## Recorded data:
------------------------------------------------------------------------

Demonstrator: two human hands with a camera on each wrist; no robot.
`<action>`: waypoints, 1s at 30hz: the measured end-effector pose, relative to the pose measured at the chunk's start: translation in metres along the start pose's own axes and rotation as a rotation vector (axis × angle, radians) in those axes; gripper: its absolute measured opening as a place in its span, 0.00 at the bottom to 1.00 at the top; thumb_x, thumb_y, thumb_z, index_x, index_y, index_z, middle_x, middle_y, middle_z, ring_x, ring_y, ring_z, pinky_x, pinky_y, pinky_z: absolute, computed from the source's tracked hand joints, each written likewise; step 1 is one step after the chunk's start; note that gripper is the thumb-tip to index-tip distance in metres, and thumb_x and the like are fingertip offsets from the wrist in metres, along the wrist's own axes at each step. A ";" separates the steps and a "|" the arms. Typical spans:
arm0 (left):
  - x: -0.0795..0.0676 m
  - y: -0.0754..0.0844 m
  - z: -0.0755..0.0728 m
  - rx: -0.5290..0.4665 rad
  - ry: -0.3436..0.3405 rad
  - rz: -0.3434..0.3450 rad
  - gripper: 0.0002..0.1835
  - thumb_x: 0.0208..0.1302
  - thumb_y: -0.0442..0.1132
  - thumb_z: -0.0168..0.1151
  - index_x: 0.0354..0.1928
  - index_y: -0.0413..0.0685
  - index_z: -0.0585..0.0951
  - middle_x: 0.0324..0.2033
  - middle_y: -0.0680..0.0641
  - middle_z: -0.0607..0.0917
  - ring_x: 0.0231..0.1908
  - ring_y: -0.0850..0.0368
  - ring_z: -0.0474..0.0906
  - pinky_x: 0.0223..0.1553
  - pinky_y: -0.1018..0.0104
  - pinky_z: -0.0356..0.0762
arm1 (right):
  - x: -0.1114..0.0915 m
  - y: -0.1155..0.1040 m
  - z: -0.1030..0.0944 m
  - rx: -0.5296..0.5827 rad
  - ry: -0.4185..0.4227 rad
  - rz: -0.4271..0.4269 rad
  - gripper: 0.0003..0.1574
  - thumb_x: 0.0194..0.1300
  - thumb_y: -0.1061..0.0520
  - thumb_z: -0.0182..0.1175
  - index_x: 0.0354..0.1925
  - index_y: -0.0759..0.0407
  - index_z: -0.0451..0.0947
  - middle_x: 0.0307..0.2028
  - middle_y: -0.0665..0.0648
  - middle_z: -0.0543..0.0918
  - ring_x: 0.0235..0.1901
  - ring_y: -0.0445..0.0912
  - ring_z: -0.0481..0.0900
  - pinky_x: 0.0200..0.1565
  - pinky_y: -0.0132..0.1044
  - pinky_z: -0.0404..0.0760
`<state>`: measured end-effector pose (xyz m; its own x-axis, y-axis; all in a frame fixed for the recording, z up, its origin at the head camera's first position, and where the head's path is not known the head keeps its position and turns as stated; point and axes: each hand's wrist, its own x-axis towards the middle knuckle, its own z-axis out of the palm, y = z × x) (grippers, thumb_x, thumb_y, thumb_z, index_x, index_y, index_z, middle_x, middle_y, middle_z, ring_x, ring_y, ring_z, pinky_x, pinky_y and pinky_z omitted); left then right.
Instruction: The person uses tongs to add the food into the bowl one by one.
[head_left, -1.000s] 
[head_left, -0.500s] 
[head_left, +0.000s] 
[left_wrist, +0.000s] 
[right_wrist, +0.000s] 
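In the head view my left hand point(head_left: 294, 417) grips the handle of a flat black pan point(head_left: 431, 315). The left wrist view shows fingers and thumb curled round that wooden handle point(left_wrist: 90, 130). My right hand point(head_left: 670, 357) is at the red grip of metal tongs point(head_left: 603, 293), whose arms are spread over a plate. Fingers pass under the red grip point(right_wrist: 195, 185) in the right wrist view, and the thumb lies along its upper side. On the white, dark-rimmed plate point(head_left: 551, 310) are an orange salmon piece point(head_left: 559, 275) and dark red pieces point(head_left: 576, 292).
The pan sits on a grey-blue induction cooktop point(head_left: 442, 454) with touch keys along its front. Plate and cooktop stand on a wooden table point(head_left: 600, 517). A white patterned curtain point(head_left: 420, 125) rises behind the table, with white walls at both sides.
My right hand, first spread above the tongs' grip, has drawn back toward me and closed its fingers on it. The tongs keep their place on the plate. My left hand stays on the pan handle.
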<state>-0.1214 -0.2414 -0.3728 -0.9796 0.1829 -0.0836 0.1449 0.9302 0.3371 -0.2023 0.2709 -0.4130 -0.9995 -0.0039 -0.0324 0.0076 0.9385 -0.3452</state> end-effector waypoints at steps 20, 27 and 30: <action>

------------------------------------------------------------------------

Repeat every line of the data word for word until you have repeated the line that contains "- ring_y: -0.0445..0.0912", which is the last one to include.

## Task solution:
Demonstrator: two human hands with a camera on each wrist; no robot.
`<action>`: waypoints, 1s at 30hz: the measured end-effector pose, relative to the pose measured at the chunk's start: translation in metres along the start pose's own axes and rotation as a rotation vector (axis × angle, radians) in those axes; gripper: its absolute measured opening as a place in its span, 0.00 at the bottom to 1.00 at the top; thumb_x, thumb_y, thumb_z, index_x, index_y, index_z, middle_x, middle_y, middle_z, ring_x, ring_y, ring_z, pinky_x, pinky_y, pinky_z: absolute, computed from the source's tracked hand joints, each written likewise; step 1 is one step after the chunk's start; note that gripper is the thumb-tip to index-tip distance in metres, and thumb_x and the like are fingertip offsets from the wrist in metres, along the wrist's own axes at each step. A ";" separates the steps and a "|" the arms. Typical spans:
arm0 (left):
  - x: -0.0795..0.0676 m
  - y: -0.0754..0.0844 m
  - z: -0.0755..0.0728 m
  - rx: -0.5290..0.4665 rad
  - ry: -0.3436..0.3405 rad
  - rz: -0.3434..0.3450 rad
  - gripper: 0.0002..0.1835
  - thumb_x: 0.0208..0.1302
  - thumb_y: -0.0442..0.1132
  - thumb_z: -0.0168..0.1151
  - index_x: 0.0354..0.1928
  - index_y: -0.0413..0.0685
  - index_z: -0.0585..0.0951
  - middle_x: 0.0324..0.2033
  - middle_y: -0.0680..0.0641
  - middle_z: -0.0607..0.0917
  - ring_x: 0.0231..0.1908
  - ring_y: -0.0850..0.0368
  - ring_z: -0.0474..0.0906
  - pinky_x: 0.0223..0.1553
  - pinky_y: -0.1018..0.0104
  - pinky_z: -0.0356..0.0762
arm1 (right):
  - x: -0.1114..0.0915 m
  - y: -0.1155..0.1040 m
  - z: -0.1030..0.0944 m
  - rx: -0.5296..0.5827 rad
  - ry: -0.4185..0.4227 rad
  - rz: -0.4271..0.4269 rad
  - gripper: 0.0003..0.1574
  - thumb_x: 0.0194..0.1300
  - thumb_y: -0.1061..0.0520
  - thumb_z: -0.0182..0.1175
  - index_x: 0.0354..0.1925
  - index_y: -0.0759..0.0407
  - index_z: -0.0451..0.0947
  - middle_x: 0.0307..0.2028
  - middle_y: -0.0665..0.0648
  - middle_z: -0.0543..0.0918
  - ring_x: 0.0235..0.1901
  - ring_y: -0.0445..0.0912

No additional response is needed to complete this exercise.